The forward-looking statements contained in this press release include, but are not limited to, statements regarding the offer and sale of Units, the use of proceeds from the Offering, the exercise by the Underwriters of the Over-Allotment Option, the timing regarding the closing date of the Offering, and the listing of the Common Shares and Warrants on the TSX.
Forward-looking statements are based upon a number of assumptions and include, but are not limited to, the following: the Covid-19 pandemic will have limited adverse effect on the Offering and the timelines to close the Offering, the proceeds from the Offering will be allocated for the activities set forth herein and we will have enough funds to carry out our business plan.
Forward-looking statements are subject to a variety of risks and uncertainties, many of which are beyond our control that could cause our actual results to differ materially from those that are disclosed in or implied by the forward-looking statements contained in this press release. These risks and uncertainties include, among others, the risk that the Offering does not close as a result of certain events triggering the right of the Underwriters to exercise their market out provisions, the TSX not listing the additional Common Shares to be issued under the Offering, a resurgence in the Covid-19 pandemic adversely affecting our activities and those of our suppliers and third-party service providers and the discovery of unwanted adverse side effects from the long-term use of our products leading to a withdrawal or recall of our products.

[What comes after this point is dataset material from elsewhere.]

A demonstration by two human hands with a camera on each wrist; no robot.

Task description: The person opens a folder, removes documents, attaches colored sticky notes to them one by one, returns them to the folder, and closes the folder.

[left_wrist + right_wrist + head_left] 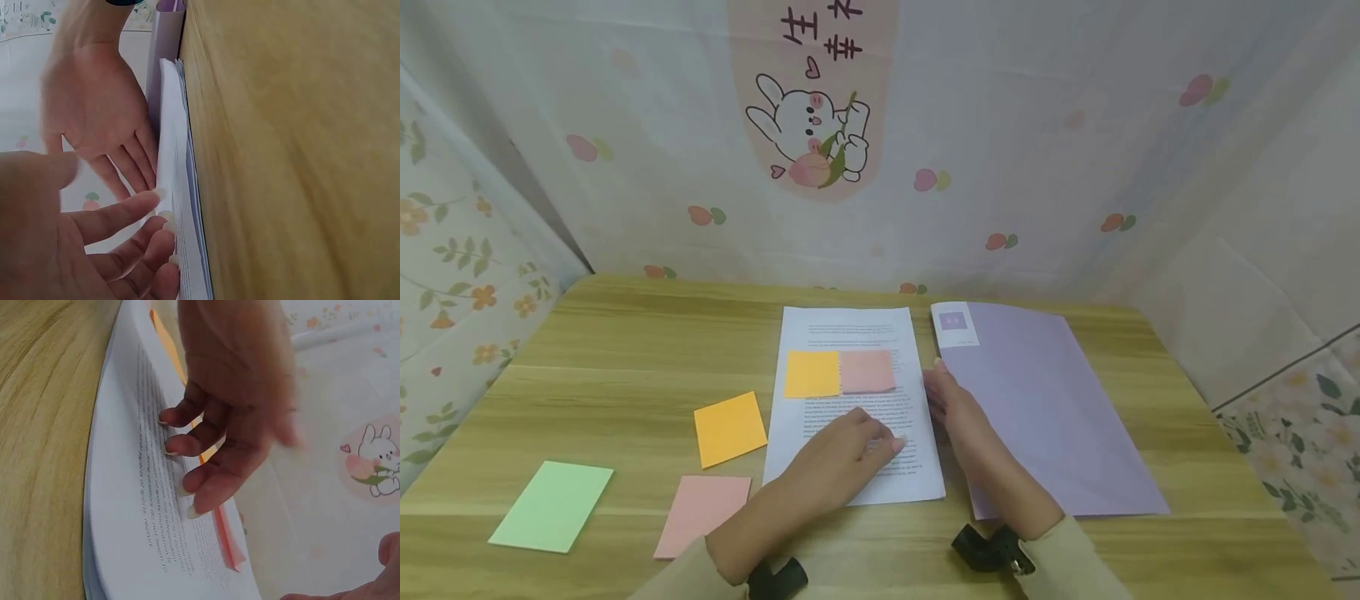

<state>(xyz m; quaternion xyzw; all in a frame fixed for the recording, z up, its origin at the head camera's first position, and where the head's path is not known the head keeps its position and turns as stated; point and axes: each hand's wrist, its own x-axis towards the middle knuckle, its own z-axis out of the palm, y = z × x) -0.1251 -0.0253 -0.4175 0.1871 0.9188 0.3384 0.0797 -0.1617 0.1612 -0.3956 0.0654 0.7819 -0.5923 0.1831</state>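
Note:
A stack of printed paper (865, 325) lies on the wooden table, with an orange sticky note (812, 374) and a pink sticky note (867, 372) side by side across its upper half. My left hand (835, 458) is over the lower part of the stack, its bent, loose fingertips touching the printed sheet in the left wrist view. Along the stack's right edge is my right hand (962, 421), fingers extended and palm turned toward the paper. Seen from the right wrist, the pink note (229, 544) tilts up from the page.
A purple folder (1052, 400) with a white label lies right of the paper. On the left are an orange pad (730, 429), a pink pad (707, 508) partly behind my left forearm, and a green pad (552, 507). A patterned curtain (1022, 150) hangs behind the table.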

We refer potential investors to the "Risk Factors" section of our annual information form dated February 24, 2020 available on SEDAR at www.sedar.com and on EDGAR at www.sec.gov as an exhibit to our report on Form 40-F dated February 25, 2020 under Theratechnologies’ public filings for additional risks regarding the conduct of our business and Theratechnologies. The reader is cautioned to consider these and other risks and uncertainties carefully and not to put undue reliance on forward-looking statements. Forward-looking statements reflect current expectations regarding future events and speak only as of the date of this press release and represent our expectations as of that date.
We undertake no obligation to update or revise the information contained in this press release, whether as a result of new information, future events or circumstances or otherwise, except as may be required by applicable law.